In an early review of Colson’s 1988 “Accidental Non-Un-Intentionalism” exhibition at Angles Gallery, Brian Butler wrote in New Art Examiner, “The main feeling these works project is one of investigation, not completion. A visual/intellectual questioning – a search into the quality of meaning, object, and the environment – is the ultimate outcome.” The diagrams and maps Colson deploys speak to the detached, abstract quality of much human analysis, at the same time smuggling social critique into each work. Roberta Smith of The New York Times described Colson’s 1990 debut exhibition at Sperone Westwater Gallery: “In nearly all of Mr.
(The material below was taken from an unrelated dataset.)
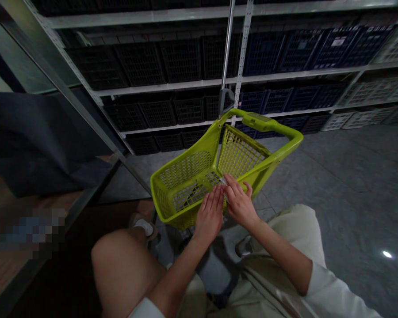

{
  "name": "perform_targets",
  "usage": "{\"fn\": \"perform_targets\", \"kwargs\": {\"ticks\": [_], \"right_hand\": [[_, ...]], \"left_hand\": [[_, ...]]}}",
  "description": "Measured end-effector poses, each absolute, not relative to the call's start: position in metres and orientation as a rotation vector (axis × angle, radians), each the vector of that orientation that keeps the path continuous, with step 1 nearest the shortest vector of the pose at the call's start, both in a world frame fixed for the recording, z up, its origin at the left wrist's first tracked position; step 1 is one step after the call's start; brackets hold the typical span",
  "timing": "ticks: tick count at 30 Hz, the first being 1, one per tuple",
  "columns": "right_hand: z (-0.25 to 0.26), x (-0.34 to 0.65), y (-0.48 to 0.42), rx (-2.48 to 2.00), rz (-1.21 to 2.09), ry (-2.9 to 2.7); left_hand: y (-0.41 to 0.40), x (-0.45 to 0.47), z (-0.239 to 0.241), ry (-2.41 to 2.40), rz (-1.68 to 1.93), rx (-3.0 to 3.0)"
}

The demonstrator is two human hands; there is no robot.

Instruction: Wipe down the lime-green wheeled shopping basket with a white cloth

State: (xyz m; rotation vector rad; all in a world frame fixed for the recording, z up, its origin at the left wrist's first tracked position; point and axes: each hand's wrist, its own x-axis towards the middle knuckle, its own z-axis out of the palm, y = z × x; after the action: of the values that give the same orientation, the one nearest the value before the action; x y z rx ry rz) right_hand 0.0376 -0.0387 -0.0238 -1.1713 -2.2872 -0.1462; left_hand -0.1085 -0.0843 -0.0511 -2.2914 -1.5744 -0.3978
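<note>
My left hand point(210, 216) and my right hand point(240, 203) meet fingertip to fingertip just above the near rim of a lime-green shopping cart point(175, 216). A small pale, see-through scrap point(223, 181) shows between the fingers; its kind is too small to make out. The left fingers lie close together, bent over at the tips. On the right hand the thumb side is hidden and the little finger sticks out. The cart has a slotted basket, a mesh back flap point(240, 152) and a thick handle point(285, 132) at the right.
Metal shelving point(172, 86) with black crates point(181, 59) and blue crates point(333, 46) stands behind the cart. A grey-handled metal pole point(227, 53) rises by the cart's far side. At left is a metal-edged table point(73, 212) with dark cloth point(43, 141). My knees flank the cart's near side.
</note>
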Motion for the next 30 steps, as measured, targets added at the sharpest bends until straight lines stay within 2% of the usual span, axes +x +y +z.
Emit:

Colson’s works, the combination of modesty and grandiosity, of mental exactness and physical imprecision adds up to an odd, sad beauty. Elliptical as they are, his pieces often seem to scrutinize the conflict between the active center and deserted margins of industrialized society.”
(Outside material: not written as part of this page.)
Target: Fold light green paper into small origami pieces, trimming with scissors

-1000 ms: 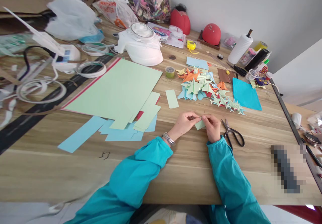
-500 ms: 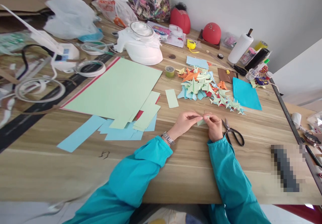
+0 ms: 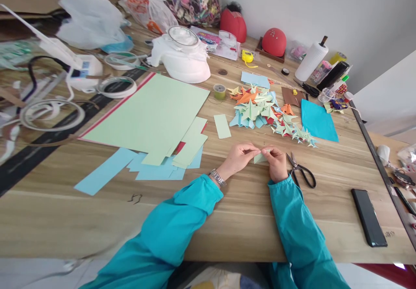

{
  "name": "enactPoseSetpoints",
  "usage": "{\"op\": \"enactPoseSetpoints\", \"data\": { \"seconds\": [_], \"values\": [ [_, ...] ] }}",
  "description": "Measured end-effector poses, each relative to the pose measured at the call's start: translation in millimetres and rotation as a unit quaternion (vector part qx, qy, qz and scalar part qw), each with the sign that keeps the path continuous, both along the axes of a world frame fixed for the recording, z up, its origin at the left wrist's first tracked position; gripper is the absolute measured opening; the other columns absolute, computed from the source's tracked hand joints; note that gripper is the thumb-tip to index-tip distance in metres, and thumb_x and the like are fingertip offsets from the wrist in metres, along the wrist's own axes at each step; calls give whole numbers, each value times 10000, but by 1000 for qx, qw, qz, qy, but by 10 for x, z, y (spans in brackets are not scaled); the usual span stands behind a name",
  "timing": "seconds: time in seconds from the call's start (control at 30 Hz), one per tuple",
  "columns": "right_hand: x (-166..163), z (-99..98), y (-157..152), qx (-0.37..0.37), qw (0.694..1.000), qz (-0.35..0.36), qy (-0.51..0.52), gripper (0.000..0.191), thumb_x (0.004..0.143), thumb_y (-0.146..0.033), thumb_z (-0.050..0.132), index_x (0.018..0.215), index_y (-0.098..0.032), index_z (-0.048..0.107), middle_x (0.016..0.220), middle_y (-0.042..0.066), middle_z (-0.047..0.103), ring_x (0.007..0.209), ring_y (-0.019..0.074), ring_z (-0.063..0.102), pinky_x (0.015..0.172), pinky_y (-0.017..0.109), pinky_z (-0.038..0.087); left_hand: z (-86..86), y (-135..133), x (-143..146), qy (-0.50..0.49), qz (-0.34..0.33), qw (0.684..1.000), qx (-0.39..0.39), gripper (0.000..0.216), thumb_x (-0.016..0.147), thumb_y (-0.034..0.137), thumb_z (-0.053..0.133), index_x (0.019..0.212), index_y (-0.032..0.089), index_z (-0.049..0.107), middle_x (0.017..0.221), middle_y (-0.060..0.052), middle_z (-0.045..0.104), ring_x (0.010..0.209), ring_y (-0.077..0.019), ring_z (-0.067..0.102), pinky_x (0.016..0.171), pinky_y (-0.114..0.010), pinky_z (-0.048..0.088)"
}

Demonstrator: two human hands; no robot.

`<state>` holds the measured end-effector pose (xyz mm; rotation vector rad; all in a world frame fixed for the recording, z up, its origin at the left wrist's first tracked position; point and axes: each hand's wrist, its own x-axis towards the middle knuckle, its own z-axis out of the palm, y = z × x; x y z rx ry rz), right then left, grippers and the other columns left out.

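Observation:
A small light green paper piece (image 3: 261,157) sits between my two hands just above the wooden table (image 3: 227,219). My left hand (image 3: 238,158) pinches its left edge with closed fingers. My right hand (image 3: 277,163) grips its right side, fingers curled round it. Both arms wear teal sleeves, and a metal watch (image 3: 217,178) is on my left wrist. Black scissors (image 3: 301,172) lie just right of my right hand. A pile of folded paper shapes (image 3: 264,113) in green, blue and orange lies beyond my hands.
A large green sheet (image 3: 152,115) and cut blue and green strips (image 3: 156,165) lie to the left. A loose green strip (image 3: 222,126), a teal square (image 3: 316,121), a black phone (image 3: 368,217), a white pot (image 3: 182,59) and tape rolls (image 3: 52,115) are around.
My hands have stayed in place and turned the green piece slightly; it now shows more between the fingertips. The view shifted a little.

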<state>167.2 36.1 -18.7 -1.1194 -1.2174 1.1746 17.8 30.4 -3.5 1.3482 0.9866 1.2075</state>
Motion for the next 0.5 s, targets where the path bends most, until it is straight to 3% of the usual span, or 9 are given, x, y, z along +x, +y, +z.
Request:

Throughout the 1990s and onward the scale of Winters’ work and its visual complexity has grown considerably. Continuing to take from the natural sciences and information systems, amongst other subject matters, the construction of his compositions has transitioned from occupied fields to plaited grids and networks that offer unpredictable images.

== Characteristics ==
Winters reforms his subjects to maintain their resonance and referentiality – what one sees in his compositions is ambiguously familiar – while waxing to an analog for the act of their making. Hawkinson tinkers with everyday materials to build surprising mechanical art works. “I guess it comes from early on in childhood, a fascination with moving parts and sort of the magical,” he suggests. In his studio, Hawkinson explains how he used gears, switches, nozzles, buckets, and pie tins to build a drumming machine that captures random drips of rain, amplifies them, and organizes them into music. “It’s not even electronics. I don’t know what it is,” he admits. One of Hawkinson’s largest projects, "Überorgan," is an inflatable installation in a space the size of a football field. For a version of the artwork the artists created a score for the organ using old church hymns.